Prediction case study
Prediction case study
Where could the Greater Glider be?
Author: Dr Jane Elith, The University of Melbourne, School of Botany
Ecologists, field naturalists and all sorts of people might ask such a question. The greater glider, Petauroides volans (Kerr, 1792), is Australia’s largest glider, an arboreal marsupial that feeds on Eucalyptusleaves at night and shelters in tree hollows during the day. We have records of where it has been observed, but where else might it be? Species distribution models (“SDMs”, a.k.a. “ecological niche models”) are often used to answer such questions. They link records of a species’ occurrence with relevant environmental data, and predict areas that could be suitable for the species. These models assume that the records that we have are a random sample of suitable locations for the species, and that the environmental data include variables important to the species. Species modelling tools are used throughout the world to answer questions including:
- Where should I hunt next for this rare orchid?
- Which areas are most suitable for restoration, for this endangered turtle?
- What is this fish species responding to? – is it light, depth, currents, or what?
- Where are suitable climates for this bird, and how might these climates change?
- What parts of my state are most climatically similar to other places where this invasive ant thrives?
The Atlas of Living Australia (ALA) provides the infrastructure necessary for making a species distribution model.
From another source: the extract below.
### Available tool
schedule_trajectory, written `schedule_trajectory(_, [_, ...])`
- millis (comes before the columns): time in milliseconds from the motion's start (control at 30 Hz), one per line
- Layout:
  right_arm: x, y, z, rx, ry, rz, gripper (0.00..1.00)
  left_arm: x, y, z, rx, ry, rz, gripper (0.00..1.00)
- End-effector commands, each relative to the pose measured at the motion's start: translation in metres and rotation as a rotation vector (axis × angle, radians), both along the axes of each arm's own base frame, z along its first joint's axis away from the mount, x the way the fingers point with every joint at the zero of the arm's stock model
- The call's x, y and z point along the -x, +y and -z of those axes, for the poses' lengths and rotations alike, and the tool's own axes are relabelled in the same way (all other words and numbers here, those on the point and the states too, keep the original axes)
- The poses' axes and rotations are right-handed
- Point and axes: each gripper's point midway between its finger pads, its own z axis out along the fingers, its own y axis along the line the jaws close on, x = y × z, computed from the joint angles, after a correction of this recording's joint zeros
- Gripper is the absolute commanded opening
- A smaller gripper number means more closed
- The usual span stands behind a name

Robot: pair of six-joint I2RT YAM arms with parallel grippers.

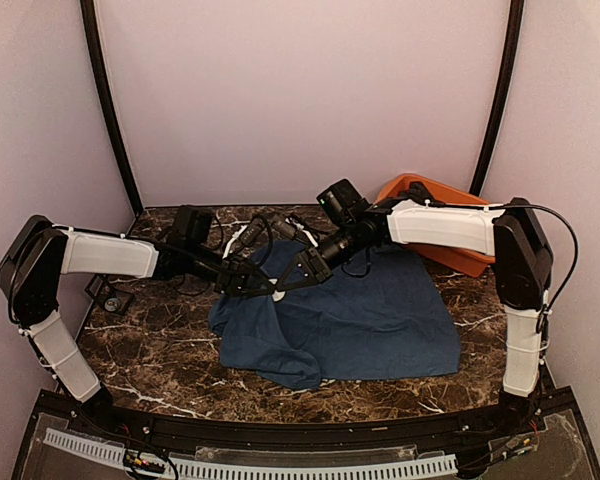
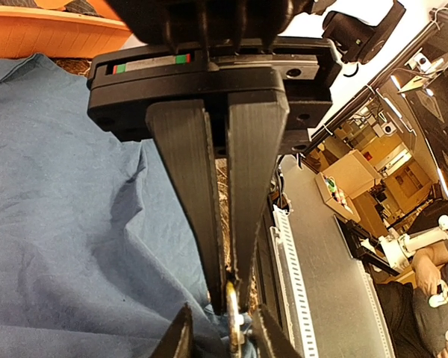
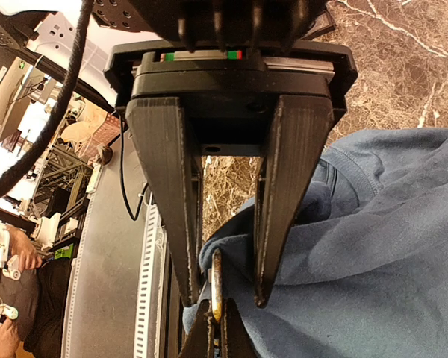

This is a Case Study on the Greater Glider using the ALA web site.
Species Distribution Modelling and Maxent
There are many ways to make a species distribution model. The ALA has chosen MaxEnt as its modelling method because it suits most of the current data, works well, is fast, and is freely available. You can run MaxEnt within the ALA interface, or you can download the program and run it on your own computer. The ALA has a wide range of species data and over 300 environmental layers. To run MaxEnt on your computer, you would need the species data (downloadable from ALA) and relevant environmental data (which is harder to find, download and use).
MaxEnt compares environments where the species occurs to those in the broader landscape. It finds the model that best emphasizes the environments occupied by the species whilst also predicting new places where there are no records. MaxEnt runs automatically in the ALA, but can be “tweaked” more if run on your computer. In the ALA, the key choices are:
- What records to include. When you map the species occurrences, some may be wrong (e.g. plants in the sea, or mountain species in a desert). Your first job is to get rid of any obvious errors.
- What layers to use. Models will be most sensible and best at predicting when the environmental variables (“layers”) that are selected are most relevant to the species. Don’t use them all! Pick a subset that you believe are best related to the environment where the species occurs.
- How to define the landscape. MaxEnt compares the location of occurrences with environments across the area selected. In the ALA, this area is called the Active Area, and by default is the displayed map window extent. This may not be optimal. If you want to work out why your species is south of the divide rather than north, in Victoria, you won’t want the model to use all of Australia because it would be making too broad a comparison. You can define the Active Area in one of eight ways.
Modelling the Greater Glider
In October 2010 there were 640 occurrence records of the greater glider in the ALA. Most were in sensible places, but some were in the ocean and one in Madagascar. These were excluded.
Ecologists say that the greater glider needs the right climate and other resources to satisfy their energy and water requirements as they feed, move around, reproduce, and rear young. These must include suitable tree hollows for shelter. We selected 13 layers that are likely to represent those conditions – either directly, for the glider itself, or indirectly, by providing suitable conditions for the trees it requires. The layers were humidity (annual), precipitation (of driest and wettest months), temperature (maximum of the hottest month, minimum of the coldest month, mean annual maximum), substrate (lithology fertility, organic carbon, topographic wetness, soil depth), topography (topographic relief, valley bottom flatness index) and vegetation (NDVI mean).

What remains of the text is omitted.